In this section, I’ll use Route53 to provide DNS service for my domain. You can skip this step if you only plan to use the default URL provided by AWS.

If you are following along with the Amazon documentation we’ve made it to here.

Do these tasks in your browser after logging into the AWS and navigating to Route53

  1. Create a hosted zone - Instructions
    • Enter the domain name, in my case: jamesrcounts.com
    • Click “Create”
  2. Create alias record for the primary bucket
    1. Click “Create Record Set”
    2. Leave the “Name” field blank.
    3. Choose the “Yes” radio button next to the “Alias” label
    4. Click in the “Alias Target” text box, and a drop-down should offer you the matching bucket as an option.

      Note: If you do not see your bucket in the drop down, make sure your bucket name exactly matches the domain you are setting up. These must match for DNS setup to work. If the domain doesn’t match the bucket name, recreate your bucket with the correct name and try again.

    5. Click “Create”

      Create First Alias

  3. Create an alias for the secondary bucket

    • Enter “www” as the name
    • Configure the alias to point at the secondary bucket
  4. Update DNS at the domain registrar

    This step will vary depending on where you have your domain registered. You can even use Amazon as your registrar. I use hover.com, so I that’s what I’ll cover.

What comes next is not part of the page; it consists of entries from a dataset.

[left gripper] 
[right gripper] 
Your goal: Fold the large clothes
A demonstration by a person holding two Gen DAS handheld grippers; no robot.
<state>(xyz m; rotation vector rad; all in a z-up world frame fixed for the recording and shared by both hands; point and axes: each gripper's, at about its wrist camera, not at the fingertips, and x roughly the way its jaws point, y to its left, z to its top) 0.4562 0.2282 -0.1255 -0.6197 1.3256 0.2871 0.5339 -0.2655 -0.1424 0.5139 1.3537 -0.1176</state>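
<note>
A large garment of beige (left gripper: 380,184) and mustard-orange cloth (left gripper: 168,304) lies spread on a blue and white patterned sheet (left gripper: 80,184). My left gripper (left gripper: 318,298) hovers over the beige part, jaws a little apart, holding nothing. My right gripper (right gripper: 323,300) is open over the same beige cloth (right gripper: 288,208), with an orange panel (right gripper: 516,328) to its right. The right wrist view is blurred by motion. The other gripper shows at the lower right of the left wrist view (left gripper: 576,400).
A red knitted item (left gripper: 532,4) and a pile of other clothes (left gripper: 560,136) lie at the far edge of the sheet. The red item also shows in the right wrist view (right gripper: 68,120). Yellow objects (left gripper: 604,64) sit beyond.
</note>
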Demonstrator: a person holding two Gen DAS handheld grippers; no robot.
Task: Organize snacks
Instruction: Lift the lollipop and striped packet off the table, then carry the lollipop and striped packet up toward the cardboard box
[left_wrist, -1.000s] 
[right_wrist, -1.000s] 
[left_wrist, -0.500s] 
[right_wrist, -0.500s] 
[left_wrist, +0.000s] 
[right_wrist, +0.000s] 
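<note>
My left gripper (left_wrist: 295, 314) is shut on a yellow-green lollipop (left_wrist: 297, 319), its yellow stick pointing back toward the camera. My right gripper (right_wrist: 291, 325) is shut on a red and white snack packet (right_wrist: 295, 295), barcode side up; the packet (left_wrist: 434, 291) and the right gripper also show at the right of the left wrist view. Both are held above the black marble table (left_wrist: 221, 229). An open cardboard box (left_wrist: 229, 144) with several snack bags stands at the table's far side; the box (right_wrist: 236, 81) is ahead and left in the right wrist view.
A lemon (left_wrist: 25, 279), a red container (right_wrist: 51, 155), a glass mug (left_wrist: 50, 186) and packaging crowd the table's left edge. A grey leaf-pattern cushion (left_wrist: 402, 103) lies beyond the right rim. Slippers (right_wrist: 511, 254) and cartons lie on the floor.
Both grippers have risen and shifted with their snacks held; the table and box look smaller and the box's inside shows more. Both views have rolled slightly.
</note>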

    1. Visit the hosted zone and copy the collection of name servers.

      Copy Nameservers

    2. I’ll log in to Hover, click on my domain and click the “Edit” button next to the nameservers

      Edit Nameservers

    3. Paste in each name server into the record.

      Updated Nameservers

      The standard disclaimer for DNS is always something like “it may take up to 24 hours for the change to propagate” so don’t be too surprised if the URL doesn’t resolve right away.

    4. Once the DNS change has propagated, you will be able to reach your site home page at the custom domain.

      DNS Resolved

Create IAM User for Site Deployment

To add/overwrite files in your S3 bucket, CircleCI needs access to the AWS account. I’ll create a specific user for this purpose, granting only the permissions needed to publish.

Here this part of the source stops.